SCAR Bulletin No 144, January 2002

Management Plan for Site of Special Scientific Interest (SSSI) No. 34
Lions Rump, King George Island, South Shetland Islands

1. Description of Values to be Protected

The Area was originally designated as a Site of Special Scientific Interest in Recommendation XVI-2 (1991, SSSI No. 34) after a proposal by Poland on the grounds that it contains diverse biota and geological features and is a representative example of the terrestrial, limnological, and littoral habitats of the maritime Antarctic. The Area is designated primarily to protect the site's ecological values. It is also valuable as a reference site with its diverse avian and mammalian Antarctic fauna, against which disturbance at other site can be measured.

The grounds are still relevant. There is rich lichen flora and frequent stands of Colobanthus quitensis and Deschampsia antarctica. There are colonies of Adelie Penguin (Pygoscelis adeliae), Gentoo Penguin (Pygoscelis papua) and Chinstrap Penguin (Pygoscelis antarctica) and breeding areas of nine other birds: Giant Petrel (Macronectes giganteus), Cape Pigeon (Daption capense), Wilson's Storm Petrel (Oceanites oceanicus), Black-bellied Storm Petrel (Fregatea tropica), Sheathbill (Chionis alba), McCormick's Skua (Catharacta maccormicki), Antarctic Skua (Catharacta antarctica), Dominican Gull (Larus dominicanus), and Antarctic Tern (Sterna vittata). Furthermore, Elephant Seals (Mirounga leonina), Weddell Seals (Leptonychotes weddelli), and Fur Seals (Arctocephalus gazella) breed on the beaches.

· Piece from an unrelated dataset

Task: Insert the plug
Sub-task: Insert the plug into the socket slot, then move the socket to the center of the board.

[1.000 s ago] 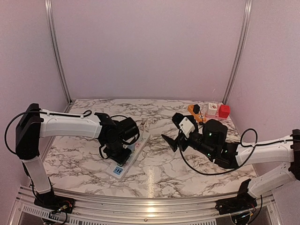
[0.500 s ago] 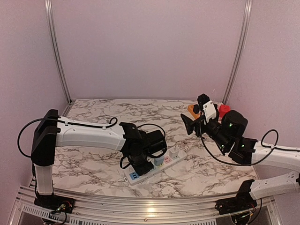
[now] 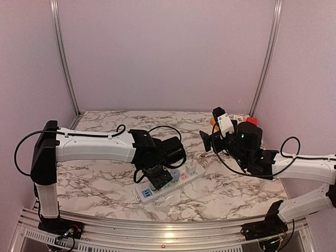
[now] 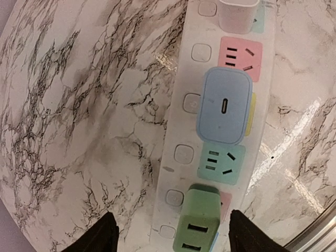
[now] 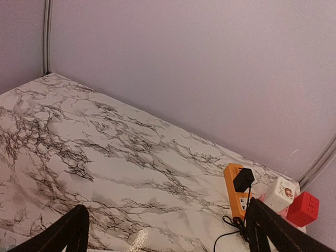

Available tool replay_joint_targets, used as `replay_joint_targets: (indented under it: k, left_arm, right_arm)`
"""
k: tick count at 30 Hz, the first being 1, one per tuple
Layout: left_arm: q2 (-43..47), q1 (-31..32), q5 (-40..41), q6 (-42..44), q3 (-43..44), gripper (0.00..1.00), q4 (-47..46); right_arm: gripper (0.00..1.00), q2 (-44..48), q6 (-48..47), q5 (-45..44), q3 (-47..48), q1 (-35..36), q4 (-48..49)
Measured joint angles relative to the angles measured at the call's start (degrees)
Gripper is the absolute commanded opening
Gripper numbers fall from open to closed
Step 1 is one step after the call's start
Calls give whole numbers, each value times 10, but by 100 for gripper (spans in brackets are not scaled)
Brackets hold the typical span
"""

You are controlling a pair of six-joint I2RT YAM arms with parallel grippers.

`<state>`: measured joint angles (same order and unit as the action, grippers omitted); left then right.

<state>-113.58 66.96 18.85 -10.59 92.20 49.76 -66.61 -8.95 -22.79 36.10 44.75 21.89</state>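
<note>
Our left end effector [image 4: 176,236] hangs open over the white power strip [image 4: 178,131]. Its two dark fingertips [image 4: 107,233] stand on either side of the strip's near end and grip nothing. The green plug [image 4: 198,218] sits on the strip between those fingertips. The finger on its one side is close beside it, and the other is well off over the counter [image 4: 79,131]. We cannot tell from the wrist view whether the close finger touches it.

Further along the strip a blue charger [image 4: 224,105] stands in a socket, with a free green socket between it and the green plug. A white plug [image 4: 239,13] sits at the far end (only partly in view).

The strip lies slantwise near the middle of the counter. Our right end effector [image 5: 170,231] is held above the counter to the right, fingers spread wide and empty. It faces the back corner, where an orange strip [image 5: 233,197] carrying a black plug [image 5: 243,179] lies next to a white cube [image 5: 277,194] and a red cube [image 5: 303,208].
</note>
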Motion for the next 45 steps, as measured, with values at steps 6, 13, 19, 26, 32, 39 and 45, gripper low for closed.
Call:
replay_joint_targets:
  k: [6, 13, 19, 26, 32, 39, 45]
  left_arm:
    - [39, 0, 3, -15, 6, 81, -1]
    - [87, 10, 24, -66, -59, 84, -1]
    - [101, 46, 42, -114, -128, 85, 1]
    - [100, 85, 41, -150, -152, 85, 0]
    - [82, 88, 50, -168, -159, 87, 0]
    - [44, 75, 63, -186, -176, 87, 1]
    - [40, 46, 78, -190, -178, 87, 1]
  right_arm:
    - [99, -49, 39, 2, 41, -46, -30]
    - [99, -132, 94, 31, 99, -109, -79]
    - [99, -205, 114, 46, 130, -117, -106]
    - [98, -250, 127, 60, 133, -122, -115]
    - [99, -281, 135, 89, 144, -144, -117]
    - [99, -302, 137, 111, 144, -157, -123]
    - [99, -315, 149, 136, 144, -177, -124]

In the littoral zone of the Area approximately 13 taxa of benthic macroalgae are represented. The Rhodophyta are represented by 5 species, Chlorophyta by 5 species and Phaeophyta by 3 species. Macroalgae colonize King George Bay to depths of 90-100 m. Both considerable abundance and biomass values of benthic fauna were noted. Bivalve molluscs are clearly dominant. Both Amphipoda and Polychaeta contribute significantly to benthic fauna abundance. The species composition and proportion of endemics indicate that King George Bay is transitional between Subantarctic and coastal zone of the Antarctic continent.

The Area includes several features of geological interest, such as raised beaches, Tertiary lavas and tuffs with brown coal intercalations, and silicified wood fragments.

The Area takes its name from the distinctive rocky hill lying between the southern extremity of King George Bay and Lions Cove.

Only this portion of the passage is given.